During the last century, 80 percent of original forest in Central America and Mexico has been destroyed. Threats and challenges like deforestation, population growth, and unsustainable agricultural practices persist across the region, threatening not only the future of these once diverse and flourishing ecosystems, but also the peoples who depend on them for survival.
These ecosystems are some of the most biologically diverse in the world, and their impact is substantial—both locally and globally. For instance, tropical forests like those found in Mesoamerica and Panama absorb close to 18 percent of all carbon dioxide added to our atmosphere by burning fossil fuels. In addition, the forests, wetlands, and grasslands not only provide a livelihood and natural resources to many rural and indigenous communities but also serve as home to thousands of different species of birds, mammals, reptiles, insects, and plants many of which are now endangered.
The struggle between poverty and the natural environment is particularly pronounced in this region, with the relationship between economic hardship and the state of local ecosystems deeply rooted. The rural and indigenous peoples that call these ecosystems home often are poor and lack the tools or alternatives to evaluate and protect against natural resource degradation. For families struggling to survive, protecting nature may not be a priority, but the consequences of continued unsustainable exploitation is further hardship for these people, who depend so much on their natural environment. And as poverty persists, the pressure on remaining ecosystems, natural resources and biodiversity persists, continuing the cycle of destruction.
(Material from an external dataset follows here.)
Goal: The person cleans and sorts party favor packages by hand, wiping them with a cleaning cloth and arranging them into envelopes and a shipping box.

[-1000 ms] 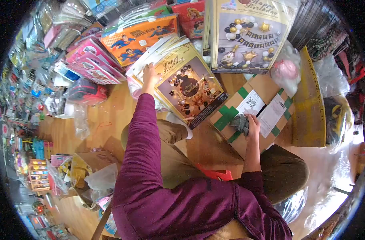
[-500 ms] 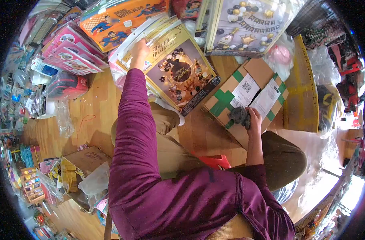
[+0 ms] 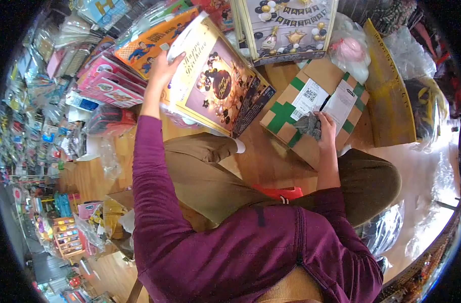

EcoLogic recognizes that because of their close ties to and their dependence on the natural environment, the rural and indigenous peoples in Central America and Mexico are perfectly poised to be the ones to protect the ecosystems in which they live—improving their lives as well as the condition of the ecosystems around them.
For these reasons, EcoLogic continues to work with and support the people living in and around Central America and Mexico’s tropical ecosystems. Expansion to other parts of the world may someday be our target, but currently EcoLogic believes it is critically important to focus our expertise on Central America and southern Mexico, building upon our 20-plus years of developing effective and proven solutions for both people and nature.